• The records
□ □ □ □ □

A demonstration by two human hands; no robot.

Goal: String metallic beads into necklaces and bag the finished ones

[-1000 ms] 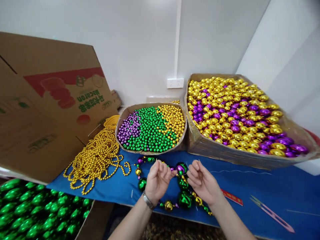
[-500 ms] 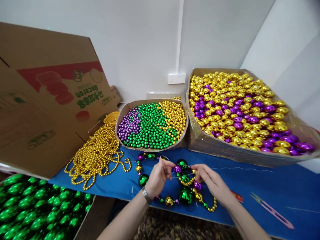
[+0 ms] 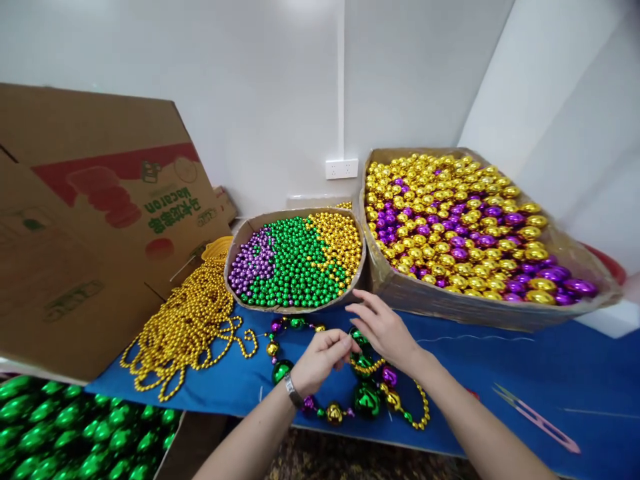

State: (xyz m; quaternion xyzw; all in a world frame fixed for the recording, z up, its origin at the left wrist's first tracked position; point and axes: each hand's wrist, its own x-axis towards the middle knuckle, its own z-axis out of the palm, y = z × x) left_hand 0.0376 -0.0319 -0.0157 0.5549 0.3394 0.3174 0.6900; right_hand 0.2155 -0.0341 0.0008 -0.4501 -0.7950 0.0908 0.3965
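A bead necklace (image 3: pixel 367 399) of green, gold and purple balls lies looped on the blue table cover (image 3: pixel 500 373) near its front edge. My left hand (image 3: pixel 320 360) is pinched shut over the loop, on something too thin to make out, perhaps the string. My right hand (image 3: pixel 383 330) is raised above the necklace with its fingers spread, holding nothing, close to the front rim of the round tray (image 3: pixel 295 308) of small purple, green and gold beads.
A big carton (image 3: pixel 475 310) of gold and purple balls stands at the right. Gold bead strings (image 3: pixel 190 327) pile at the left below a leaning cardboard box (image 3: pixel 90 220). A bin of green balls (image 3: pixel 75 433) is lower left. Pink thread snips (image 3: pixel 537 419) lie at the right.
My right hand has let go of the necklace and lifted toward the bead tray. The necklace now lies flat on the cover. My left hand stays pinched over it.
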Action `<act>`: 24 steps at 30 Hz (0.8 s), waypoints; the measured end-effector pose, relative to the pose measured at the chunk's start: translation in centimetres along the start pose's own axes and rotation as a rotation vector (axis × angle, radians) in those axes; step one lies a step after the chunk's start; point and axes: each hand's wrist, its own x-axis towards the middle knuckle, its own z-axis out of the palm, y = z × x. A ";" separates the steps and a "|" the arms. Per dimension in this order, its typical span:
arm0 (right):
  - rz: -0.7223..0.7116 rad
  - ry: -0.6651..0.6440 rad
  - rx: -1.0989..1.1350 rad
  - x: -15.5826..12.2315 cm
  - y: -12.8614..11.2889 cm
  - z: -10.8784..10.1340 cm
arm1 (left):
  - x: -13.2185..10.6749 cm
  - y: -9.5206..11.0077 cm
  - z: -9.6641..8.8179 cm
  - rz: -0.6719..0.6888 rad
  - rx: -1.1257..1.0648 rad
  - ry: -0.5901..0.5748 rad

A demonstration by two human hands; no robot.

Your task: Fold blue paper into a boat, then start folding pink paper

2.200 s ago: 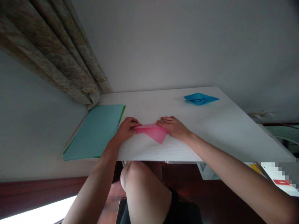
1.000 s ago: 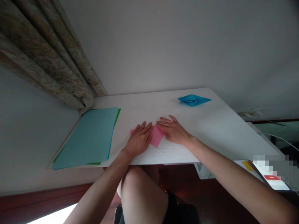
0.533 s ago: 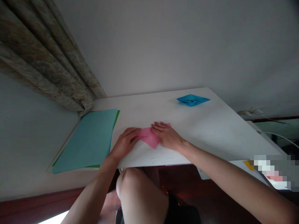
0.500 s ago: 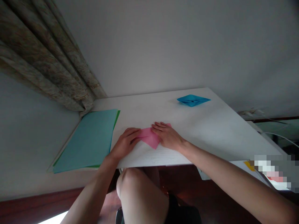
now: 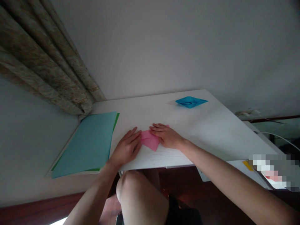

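A folded sheet of pink paper [image 5: 151, 142] lies on the white table [image 5: 145, 111] near its front edge, with one corner pointing toward me. My left hand [image 5: 127, 145] rests at the paper's left end, fingers stretched out and touching its edge. My right hand [image 5: 167, 136] lies flat over the right part of the paper, fingers extended leftward. It hides much of that side; a pink tip shows just beyond it. Behind, toward the back right of the table, sits a blue folded paper boat [image 5: 191, 102], touched by neither hand.
A stack of light blue and green paper sheets [image 5: 87, 143] lies at the table's left end. A patterned curtain [image 5: 58, 59] hangs at the left. White papers [image 5: 239, 170] and a blurred-out patch are at the lower right, near a white cable [image 5: 278, 137].
The fingers of my left hand have spread and shifted slightly at the paper's left end. My right hand stays on the paper. The whole view has shifted slightly.
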 end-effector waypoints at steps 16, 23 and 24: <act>0.181 0.069 -0.118 0.1 -2.1 0.6 | 3.9 2.3 2.5 -0.147 0.123 -0.229; 0.341 0.105 -0.187 -1.8 -1.6 0.5 | 2.0 -0.4 1.6 -0.229 0.144 -0.223; 0.373 0.117 -0.205 -2.0 -1.6 0.5 | 1.7 -0.6 1.5 -0.239 0.148 -0.221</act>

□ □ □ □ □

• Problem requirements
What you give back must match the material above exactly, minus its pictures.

• Response box
A demonstration by two human hands; no robot.

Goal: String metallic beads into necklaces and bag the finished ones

[-1000 ms] 
[-500 ms] 
[+0 ms] 

State: (xyz m; quaternion xyzw; all in a world frame fixed for the recording, z up, its origin at the left wrist's first tracked position; point and axes: each hand's wrist, its own x-axis towards the middle knuckle, its own z-axis out of the palm, y = z × x) left_hand 0.0376 -0.0319 -0.0157 0.5549 0.3394 0.3174 0.6900; right_hand 0.2155 -0.0341 0.0008 -0.4501 -0.7950 0.0908 0.3965
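A bead necklace (image 3: pixel 367 399) of green, gold and purple balls lies looped on the blue table cover (image 3: pixel 500 373) near its front edge. My left hand (image 3: pixel 320 360) is pinched shut over the loop, on something too thin to make out, perhaps the string. My right hand (image 3: pixel 383 330) is raised above the necklace with its fingers spread, holding nothing, close to the front rim of the round tray (image 3: pixel 295 308) of small purple, green and gold beads.
A big carton (image 3: pixel 475 310) of gold and purple balls stands at the right. Gold bead strings (image 3: pixel 190 327) pile at the left below a leaning cardboard box (image 3: pixel 90 220). A bin of green balls (image 3: pixel 75 433) is lower left. Pink thread snips (image 3: pixel 537 419) lie at the right.
My right hand has let go of the necklace and lifted toward the bead tray. The necklace now lies flat on the cover. My left hand stays pinched over it.
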Action `<act>`: 24 steps at 30 Hz (0.8 s), waypoints; the measured end-effector pose, relative to the pose measured at the chunk's start: translation in centimetres along the start pose's own axes and rotation as a rotation vector (axis × angle, radians) in those axes; step one lies a step after the chunk's start; point and axes: each hand's wrist, its own x-axis towards the middle knuckle, its own z-axis out of the palm, y = z × x. A ";" separates the steps and a "|" the arms. Per dimension in this order, its typical span:
arm0 (right):
  - rz: -0.7223..0.7116 rad
  - ry: -0.6651..0.6440 rad
  - rx: -1.0989..1.1350 rad
  - x: -15.5826..12.2315 cm
  - y: -12.8614..11.2889 cm
  - z: -10.8784..10.1340 cm
arm1 (left):
  - x: -13.2185..10.6749 cm
  - y: -9.5206..11.0077 cm
  - z: -9.6641..8.8179 cm
  - rz: -0.6719..0.6888 rad
  - rx: -1.1257..1.0648 rad
  - ry: -0.5901..0.5748 rad

A demonstration by two human hands; no robot.

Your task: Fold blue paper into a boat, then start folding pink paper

2.200 s ago: 
1.000 s ago: 
0.533 s ago: 
0.500 s ago: 
now: 

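A folded sheet of pink paper [image 5: 151, 142] lies on the white table [image 5: 145, 111] near its front edge, with one corner pointing toward me. My left hand [image 5: 127, 145] rests at the paper's left end, fingers stretched out and touching its edge. My right hand [image 5: 167, 136] lies flat over the right part of the paper, fingers extended leftward. It hides much of that side; a pink tip shows just beyond it. Behind, toward the back right of the table, sits a blue folded paper boat [image 5: 191, 102], touched by neither hand.
A stack of light blue and green paper sheets [image 5: 87, 143] lies at the table's left end. A patterned curtain [image 5: 58, 59] hangs at the left. White papers [image 5: 239, 170] and a blurred-out patch are at the lower right, near a white cable [image 5: 278, 137].
The fingers of my left hand have spread and shifted slightly at the paper's left end. My right hand stays on the paper. The whole view has shifted slightly.
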 end-effector waypoints at steps 16, 23 and 24: <act>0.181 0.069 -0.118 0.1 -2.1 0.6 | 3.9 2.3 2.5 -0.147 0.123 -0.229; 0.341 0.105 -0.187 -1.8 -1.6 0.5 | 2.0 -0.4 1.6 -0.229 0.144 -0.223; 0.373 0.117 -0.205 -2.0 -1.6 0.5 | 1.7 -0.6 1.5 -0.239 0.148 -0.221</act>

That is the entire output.